Applied Cryptography in E-mail Services and Web Services

Data Encryption Standard (DES) and Triple-DES

In 1973, National Institute of Standards and Technology (NIST, previously NBS) solicited proposals for a government-wide standard for encryption and decryption. Based on the IBM Lucifer cipher (developed by 1973Feistel and his colleagues in 1973! and 1974), DES was accepted as an official Federal Information Processing Standard (FIPS) for the U.S. in 1976, later widespread internationally. Many later ciphers, including RC5, Blowfish and CAST5, were designed based on DES. DES is basically an iterative symmetric key algorithm that uses a relatively short key with only 56 binary bits in length. In each of its 16 rounds, DES takes a 64-bit data block and a 48-bit sub-key as the inputs and goes through a series of steps including expansion, Substitution Boxes (S-Boxes) and Permutation Boxes (P-Boxes) resulting 64-bit output. Everything except the S-Boxes in DES is linear. Due to short key length of DES, Triple-DES or 3DES was introduced to increase the key length to 112-bit in EDE mode and 168-bit in EEE mode. DES and 3DES had been the most popular symmetric key block ciphers before the emergence of AES.
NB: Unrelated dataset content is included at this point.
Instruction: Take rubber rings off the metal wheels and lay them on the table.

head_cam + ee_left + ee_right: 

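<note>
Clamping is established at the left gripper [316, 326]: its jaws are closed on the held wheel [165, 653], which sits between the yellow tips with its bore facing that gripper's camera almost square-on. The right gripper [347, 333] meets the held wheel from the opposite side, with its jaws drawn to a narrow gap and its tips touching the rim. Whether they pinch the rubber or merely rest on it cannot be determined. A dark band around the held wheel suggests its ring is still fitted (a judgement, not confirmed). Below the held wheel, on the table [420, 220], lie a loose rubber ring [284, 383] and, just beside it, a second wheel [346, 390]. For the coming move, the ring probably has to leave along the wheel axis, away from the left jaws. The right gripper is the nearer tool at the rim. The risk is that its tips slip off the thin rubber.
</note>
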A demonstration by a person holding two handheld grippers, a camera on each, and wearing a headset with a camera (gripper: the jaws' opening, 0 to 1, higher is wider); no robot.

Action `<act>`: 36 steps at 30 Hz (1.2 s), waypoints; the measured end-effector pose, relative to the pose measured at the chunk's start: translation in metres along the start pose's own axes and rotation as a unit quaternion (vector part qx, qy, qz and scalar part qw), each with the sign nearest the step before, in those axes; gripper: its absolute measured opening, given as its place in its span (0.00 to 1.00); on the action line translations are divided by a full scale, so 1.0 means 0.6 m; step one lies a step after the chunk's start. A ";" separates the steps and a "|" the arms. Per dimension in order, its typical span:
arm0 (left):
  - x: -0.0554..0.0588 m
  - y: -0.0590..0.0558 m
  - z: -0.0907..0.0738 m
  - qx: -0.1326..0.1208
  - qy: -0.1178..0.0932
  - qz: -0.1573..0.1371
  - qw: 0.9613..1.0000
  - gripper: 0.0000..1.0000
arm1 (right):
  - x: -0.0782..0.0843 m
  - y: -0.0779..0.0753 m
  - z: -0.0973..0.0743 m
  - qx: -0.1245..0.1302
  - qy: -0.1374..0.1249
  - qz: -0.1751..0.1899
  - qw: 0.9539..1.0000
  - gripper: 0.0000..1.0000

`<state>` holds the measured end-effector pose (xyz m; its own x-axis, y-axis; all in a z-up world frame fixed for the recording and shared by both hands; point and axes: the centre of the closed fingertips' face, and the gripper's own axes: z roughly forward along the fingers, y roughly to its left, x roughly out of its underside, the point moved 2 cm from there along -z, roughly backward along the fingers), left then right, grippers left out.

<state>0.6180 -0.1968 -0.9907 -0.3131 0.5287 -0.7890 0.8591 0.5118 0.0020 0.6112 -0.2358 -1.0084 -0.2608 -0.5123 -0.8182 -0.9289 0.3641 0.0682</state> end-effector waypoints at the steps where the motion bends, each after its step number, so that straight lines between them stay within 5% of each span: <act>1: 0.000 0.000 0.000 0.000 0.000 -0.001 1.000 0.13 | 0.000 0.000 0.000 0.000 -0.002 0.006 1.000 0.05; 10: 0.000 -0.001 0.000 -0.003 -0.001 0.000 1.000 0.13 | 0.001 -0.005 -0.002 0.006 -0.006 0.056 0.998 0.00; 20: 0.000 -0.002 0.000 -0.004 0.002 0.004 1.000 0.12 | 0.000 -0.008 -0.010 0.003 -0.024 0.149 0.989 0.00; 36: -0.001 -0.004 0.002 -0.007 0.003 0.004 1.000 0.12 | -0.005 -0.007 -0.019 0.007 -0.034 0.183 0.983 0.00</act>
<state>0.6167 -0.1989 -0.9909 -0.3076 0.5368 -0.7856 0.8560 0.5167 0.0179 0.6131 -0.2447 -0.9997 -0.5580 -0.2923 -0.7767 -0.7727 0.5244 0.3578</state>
DES has eight different S-boxes, each of which maps a 6-bit input to a 4-bit output. The first bit and the last bit of the 6-bit input of an S-box form the binary row indexes and the rest 4-bit of the input forms the column indexes of a single S-box conversion table. The table then has the dimension of 4 (00 to 11) rows by 16 (0000 to 1111) columns and the 64 intersections show the possible values of the 4-bit output. Each possible 4-bit output value has 4 occurrences among the intersections. Therefore, a specific 6-bit input value points to a specific intersection and output value. On the other hand, a unique output value does not help find the input value due to the 4 occurrences.